Assigned task: Write out the listing exactly as it is given.

--- START ---

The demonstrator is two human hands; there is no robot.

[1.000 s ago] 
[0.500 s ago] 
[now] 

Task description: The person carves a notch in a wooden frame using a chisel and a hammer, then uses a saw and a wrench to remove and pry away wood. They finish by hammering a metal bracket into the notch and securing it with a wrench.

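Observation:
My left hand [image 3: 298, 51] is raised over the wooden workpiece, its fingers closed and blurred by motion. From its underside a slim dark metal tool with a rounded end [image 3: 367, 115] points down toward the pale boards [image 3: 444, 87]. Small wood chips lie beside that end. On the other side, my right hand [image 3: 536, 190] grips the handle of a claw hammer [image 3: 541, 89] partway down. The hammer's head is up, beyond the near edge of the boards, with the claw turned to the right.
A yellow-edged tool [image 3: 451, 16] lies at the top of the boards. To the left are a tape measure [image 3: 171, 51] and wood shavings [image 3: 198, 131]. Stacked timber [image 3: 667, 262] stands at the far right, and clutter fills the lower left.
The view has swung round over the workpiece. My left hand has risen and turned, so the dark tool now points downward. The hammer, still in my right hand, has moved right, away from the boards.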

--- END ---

Response:
The demonstrator is two human hands; there is no robot.

[1.000 s ago] 
[0.500 s ago] 
[now] 

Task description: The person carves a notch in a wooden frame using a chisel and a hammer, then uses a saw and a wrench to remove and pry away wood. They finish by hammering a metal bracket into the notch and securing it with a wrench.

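Observation:
My left hand [image 3: 298, 51] is raised over the wooden workpiece, its fingers closed and blurred by motion. From its underside a slim dark metal tool with a rounded end [image 3: 367, 115] points down toward the pale boards [image 3: 444, 87]. Small wood chips lie beside that end. On the other side, my right hand [image 3: 536, 190] grips the handle of a claw hammer [image 3: 541, 89] partway down. The hammer's head is up, beyond the near edge of the boards, with the claw turned to the right.
A yellow-edged tool [image 3: 451, 16] lies at the top of the boards. To the left are a tape measure [image 3: 171, 51] and wood shavings [image 3: 198, 131]. Stacked timber [image 3: 667, 262] stands at the far right, and clutter fills the lower left.
The view has swung round over the workpiece. My left hand has risen and turned, so the dark tool now points downward. The hammer, still in my right hand, has moved right, away from the boards.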

The full answer has been given.